WHAT YOU NEED TO DO
Write out the data again exactly, skipping every picture.

MATERIAL PROVIDED
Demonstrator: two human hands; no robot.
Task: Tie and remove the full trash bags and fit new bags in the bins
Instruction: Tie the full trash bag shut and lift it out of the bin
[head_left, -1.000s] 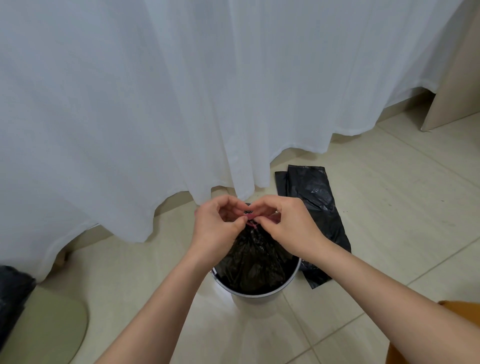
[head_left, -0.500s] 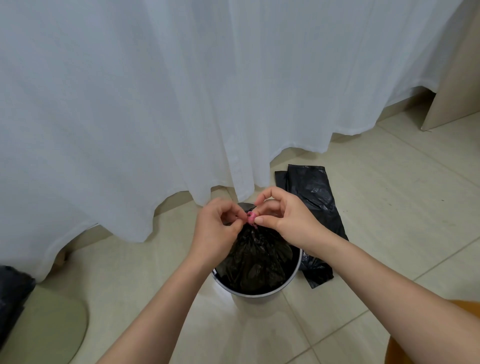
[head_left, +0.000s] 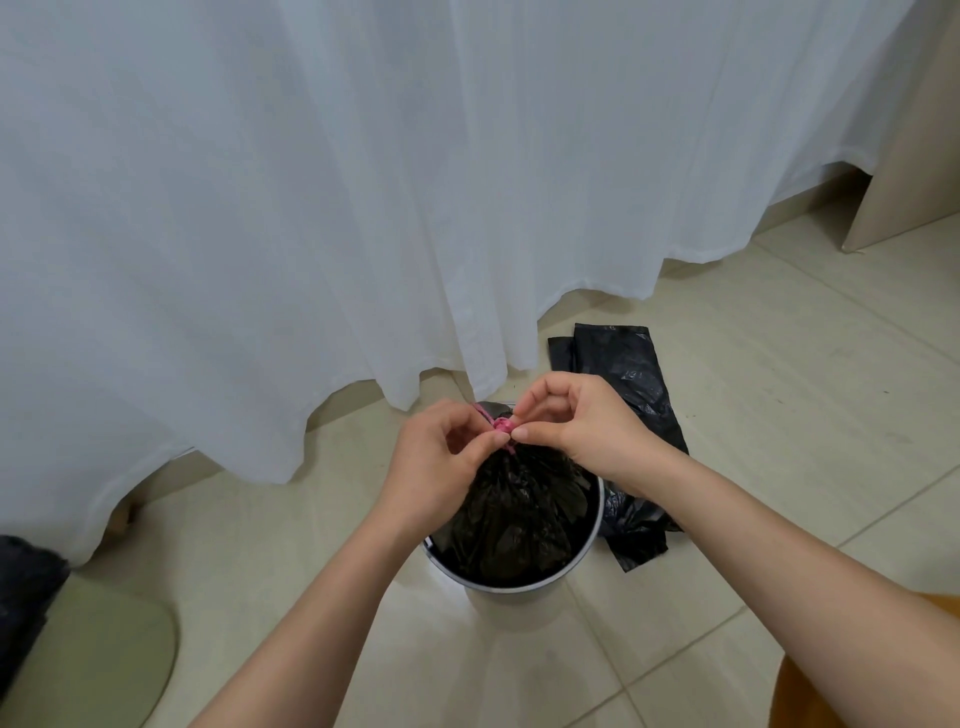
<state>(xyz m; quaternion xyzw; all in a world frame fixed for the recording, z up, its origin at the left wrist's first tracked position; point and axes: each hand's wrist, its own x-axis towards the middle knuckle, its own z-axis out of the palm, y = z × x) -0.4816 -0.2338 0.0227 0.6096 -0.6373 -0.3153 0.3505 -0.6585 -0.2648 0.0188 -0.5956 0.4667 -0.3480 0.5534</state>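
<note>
Currently we are logging the tying step: the full trash bag (head_left: 514, 514) is sitting inside the bin (head_left: 519, 590), at six o'clock from the white curtain (head_left: 363, 182), its neck gathered under a pink drawstring (head_left: 501, 426). Our left hand (head_left: 436, 467) is pinching the string with curled fingers; our right hand (head_left: 576, 421) is pinching the knot between thumb and forefinger. Next, we judge, is cinching tight, then lifting the bag clear. The folded new bags (head_left: 634, 374) are lying at two o'clock from the bin.
</note>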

SOLVED EXERCISE
Demonstrator: two human hands; no robot.
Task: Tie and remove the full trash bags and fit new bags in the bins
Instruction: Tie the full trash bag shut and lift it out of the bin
[head_left, -1.000s] 
[head_left, -0.500s] 
[head_left, +0.000s] 
<state>(xyz m; quaternion xyzw; all in a world frame fixed for the recording, z up, its origin at the left wrist's first tracked position; point and axes: each hand's wrist, its own x-axis towards the middle knuckle, its own z-axis out of the palm, y = z × x) -0.4816 -0.2338 0.0227 0.6096 -0.6373 -0.3153 0.3505 -0.6585 -0.2648 0.0188 -0.5956 0.4667 -0.3480 0.5534</state>
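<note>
Currently we are logging the tying step: the full trash bag (head_left: 514, 514) is sitting inside the bin (head_left: 519, 590), at six o'clock from the white curtain (head_left: 363, 182), its neck gathered under a pink drawstring (head_left: 501, 426). Our left hand (head_left: 436, 467) is pinching the string with curled fingers; our right hand (head_left: 576, 421) is pinching the knot between thumb and forefinger. Next, we judge, is cinching tight, then lifting the bag clear. The folded new bags (head_left: 634, 374) are lying at two o'clock from the bin.
</note>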

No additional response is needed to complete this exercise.